__EXERCISE REQUIREMENTS__
The complete data, repeated exactly, should form your response.

__DATA SHOWN__
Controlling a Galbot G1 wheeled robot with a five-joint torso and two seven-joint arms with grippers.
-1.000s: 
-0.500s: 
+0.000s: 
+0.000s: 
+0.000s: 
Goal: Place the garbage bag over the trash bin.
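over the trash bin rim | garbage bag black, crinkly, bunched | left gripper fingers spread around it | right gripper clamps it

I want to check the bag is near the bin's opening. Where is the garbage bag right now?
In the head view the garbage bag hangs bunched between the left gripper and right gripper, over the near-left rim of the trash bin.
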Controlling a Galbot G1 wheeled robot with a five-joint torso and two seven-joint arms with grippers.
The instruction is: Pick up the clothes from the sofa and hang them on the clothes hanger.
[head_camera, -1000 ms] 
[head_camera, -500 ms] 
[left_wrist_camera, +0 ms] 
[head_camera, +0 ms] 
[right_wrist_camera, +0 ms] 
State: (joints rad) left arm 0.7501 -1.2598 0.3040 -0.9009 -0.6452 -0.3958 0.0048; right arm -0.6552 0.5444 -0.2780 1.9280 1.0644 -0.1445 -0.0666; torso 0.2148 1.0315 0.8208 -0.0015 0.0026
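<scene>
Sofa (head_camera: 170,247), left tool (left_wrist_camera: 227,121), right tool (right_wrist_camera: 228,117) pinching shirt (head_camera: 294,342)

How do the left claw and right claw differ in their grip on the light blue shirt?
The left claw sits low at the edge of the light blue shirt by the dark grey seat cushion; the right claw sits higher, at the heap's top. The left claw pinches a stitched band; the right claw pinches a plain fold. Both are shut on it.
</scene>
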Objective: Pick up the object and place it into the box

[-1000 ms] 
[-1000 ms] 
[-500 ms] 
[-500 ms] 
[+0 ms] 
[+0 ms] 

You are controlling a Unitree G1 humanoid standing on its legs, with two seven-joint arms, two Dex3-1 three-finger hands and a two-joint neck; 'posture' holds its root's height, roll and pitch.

__YOUR SOLUTION__
Controlling a Galbot G1 wheeled robot with a five-joint torso and two seven-joint arms with grippers.
-1.000s: 
-0.500s: 
+0.000s: 
+0.000s: 
+0.000s: 
Goal: Place the garbage bag over the trash bin.
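over the trash bin rim | garbage bag black, crinkly, bunched | left gripper fingers spread around it | right gripper clamps it

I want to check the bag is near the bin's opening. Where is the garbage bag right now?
In the head view the garbage bag hangs bunched between the left gripper and right gripper, over the near-left rim of the trash bin.
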Controlling a Galbot G1 wheeled robot with a five-joint torso and two seven-joint arms with grippers.
The instruction is: Pick up the clothes from the sofa and hang them on the clothes hanger.
[head_camera, -1000 ms] 
[head_camera, -500 ms] 
[left_wrist_camera, +0 ms] 
[head_camera, +0 ms] 
[right_wrist_camera, +0 ms] 
State: (joints rad) left arm 0.7501 -1.2598 0.3040 -0.9009 -0.6452 -0.3958 0.0048; right arm -0.6552 0.5444 -0.2780 1.9280 1.0644 -0.1445 -0.0666; torso 0.2148 1.0315 0.8208 -0.0015 0.0026
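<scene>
Sofa (head_camera: 170,247), left tool (left_wrist_camera: 227,121), right tool (right_wrist_camera: 228,117) pinching shirt (head_camera: 294,342)

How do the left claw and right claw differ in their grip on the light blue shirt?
The left claw sits low at the edge of the light blue shirt by the dark grey seat cushion; the right claw sits higher, at the heap's top. The left claw pinches a stitched band; the right claw pinches a plain fold. Both are shut on it.
</scene>
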Objective: Pick up the object and place it into the box

[-1000 ms] 
[-1000 ms] 
[-500 ms] 
[-500 ms] 
[+0 ms] 
[+0 ms] 

You are controlling a Unitree G1 humanoid standing on its legs, with two seven-joint arms, two Dex3-1 three-finger hands and a two-joint neck; 'posture' holds its root's height, roll and pitch.

A complete answer has now been given to the exercise.